● How to complete this task
Each line of the data should be repeated precisely.

● Information supplied
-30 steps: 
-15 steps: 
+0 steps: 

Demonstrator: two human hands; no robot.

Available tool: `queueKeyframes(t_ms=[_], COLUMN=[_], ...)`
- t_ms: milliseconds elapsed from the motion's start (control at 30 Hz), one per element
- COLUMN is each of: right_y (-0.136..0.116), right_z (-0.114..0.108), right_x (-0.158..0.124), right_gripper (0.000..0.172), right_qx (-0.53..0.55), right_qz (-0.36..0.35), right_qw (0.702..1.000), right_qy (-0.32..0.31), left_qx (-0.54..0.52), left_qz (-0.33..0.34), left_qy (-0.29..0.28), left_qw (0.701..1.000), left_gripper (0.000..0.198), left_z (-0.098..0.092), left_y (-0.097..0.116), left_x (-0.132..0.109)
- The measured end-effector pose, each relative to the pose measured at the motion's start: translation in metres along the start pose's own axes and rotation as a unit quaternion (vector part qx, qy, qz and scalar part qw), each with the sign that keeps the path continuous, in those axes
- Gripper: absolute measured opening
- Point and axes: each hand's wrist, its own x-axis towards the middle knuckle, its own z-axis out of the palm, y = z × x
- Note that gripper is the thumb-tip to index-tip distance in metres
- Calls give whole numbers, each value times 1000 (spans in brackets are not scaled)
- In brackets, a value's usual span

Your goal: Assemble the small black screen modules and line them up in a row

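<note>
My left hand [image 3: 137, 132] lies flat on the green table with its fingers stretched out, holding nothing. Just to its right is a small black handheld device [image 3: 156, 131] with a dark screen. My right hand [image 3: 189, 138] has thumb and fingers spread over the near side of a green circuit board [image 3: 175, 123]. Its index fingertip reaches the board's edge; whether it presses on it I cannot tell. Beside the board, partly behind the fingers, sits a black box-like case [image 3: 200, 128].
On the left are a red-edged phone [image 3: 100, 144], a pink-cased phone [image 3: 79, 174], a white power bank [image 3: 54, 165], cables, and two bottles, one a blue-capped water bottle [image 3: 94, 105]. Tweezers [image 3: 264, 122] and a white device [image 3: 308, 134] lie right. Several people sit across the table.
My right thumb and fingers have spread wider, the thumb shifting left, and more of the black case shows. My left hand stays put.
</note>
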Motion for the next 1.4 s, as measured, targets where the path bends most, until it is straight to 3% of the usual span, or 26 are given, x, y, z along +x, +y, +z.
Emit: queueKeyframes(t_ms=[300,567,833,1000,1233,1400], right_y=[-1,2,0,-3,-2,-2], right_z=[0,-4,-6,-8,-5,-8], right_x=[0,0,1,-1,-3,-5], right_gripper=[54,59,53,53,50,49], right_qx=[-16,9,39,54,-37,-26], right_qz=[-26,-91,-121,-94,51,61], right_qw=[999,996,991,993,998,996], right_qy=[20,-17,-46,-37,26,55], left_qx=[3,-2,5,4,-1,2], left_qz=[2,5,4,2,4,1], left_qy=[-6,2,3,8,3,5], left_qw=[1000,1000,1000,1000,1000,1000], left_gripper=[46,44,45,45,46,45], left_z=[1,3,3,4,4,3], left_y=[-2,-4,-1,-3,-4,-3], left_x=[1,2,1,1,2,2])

● Exercise answer
-30 steps: 
-15 steps: 
+0 steps: 

Demonstrator: two human hands; no robot.

Available tool: `queueKeyframes(t_ms=[_], COLUMN=[_], ...)`
- t_ms: milliseconds elapsed from the motion's start (control at 30 Hz), one per element
- COLUMN is each of: right_y (-0.136..0.116), right_z (-0.114..0.108), right_x (-0.158..0.124), right_gripper (0.000..0.172), right_qx (-0.53..0.55), right_qz (-0.36..0.35), right_qw (0.702..1.000), right_qy (-0.32..0.31), left_qx (-0.54..0.52), left_qz (-0.33..0.34), left_qy (-0.29..0.28), left_qw (0.701..1.000), left_gripper (0.000..0.198), left_z (-0.098..0.092), left_y (-0.097..0.116), left_x (-0.132..0.109)
- The measured end-effector pose, each relative to the pose measured at the motion's start: translation in metres along the start pose's own axes and rotation as a unit quaternion (vector part qx, qy, qz and scalar part qw), each with the sign that keeps the path continuous, in those axes
- Gripper: absolute measured opening
- Point and axes: each hand's wrist, its own x-axis towards the middle knuckle, its own z-axis out of the palm, y = z × x
- Note that gripper is the thumb-tip to index-tip distance in metres
- Calls give whole numbers, each value times 1000 (spans in brackets are not scaled)
- In brackets, a value's usual span

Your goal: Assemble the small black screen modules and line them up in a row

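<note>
My left hand [image 3: 137, 132] lies flat on the green table with its fingers stretched out, holding nothing. Just to its right is a small black handheld device [image 3: 156, 131] with a dark screen. My right hand [image 3: 189, 138] has thumb and fingers spread over the near side of a green circuit board [image 3: 175, 123]. Its index fingertip reaches the board's edge; whether it presses on it I cannot tell. Beside the board, partly behind the fingers, sits a black box-like case [image 3: 200, 128].
On the left are a red-edged phone [image 3: 100, 144], a pink-cased phone [image 3: 79, 174], a white power bank [image 3: 54, 165], cables, and two bottles, one a blue-capped water bottle [image 3: 94, 105]. Tweezers [image 3: 264, 122] and a white device [image 3: 308, 134] lie right. Several people sit across the table.
My right thumb and fingers have spread wider, the thumb shifting left, and more of the black case shows. My left hand stays put.
</note>
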Motion for the next 1.4 s, as measured, targets where the path bends most, until it is straight to 3% of the usual span, or 26 are given, x, y, z along +x, +y, +z.
Emit: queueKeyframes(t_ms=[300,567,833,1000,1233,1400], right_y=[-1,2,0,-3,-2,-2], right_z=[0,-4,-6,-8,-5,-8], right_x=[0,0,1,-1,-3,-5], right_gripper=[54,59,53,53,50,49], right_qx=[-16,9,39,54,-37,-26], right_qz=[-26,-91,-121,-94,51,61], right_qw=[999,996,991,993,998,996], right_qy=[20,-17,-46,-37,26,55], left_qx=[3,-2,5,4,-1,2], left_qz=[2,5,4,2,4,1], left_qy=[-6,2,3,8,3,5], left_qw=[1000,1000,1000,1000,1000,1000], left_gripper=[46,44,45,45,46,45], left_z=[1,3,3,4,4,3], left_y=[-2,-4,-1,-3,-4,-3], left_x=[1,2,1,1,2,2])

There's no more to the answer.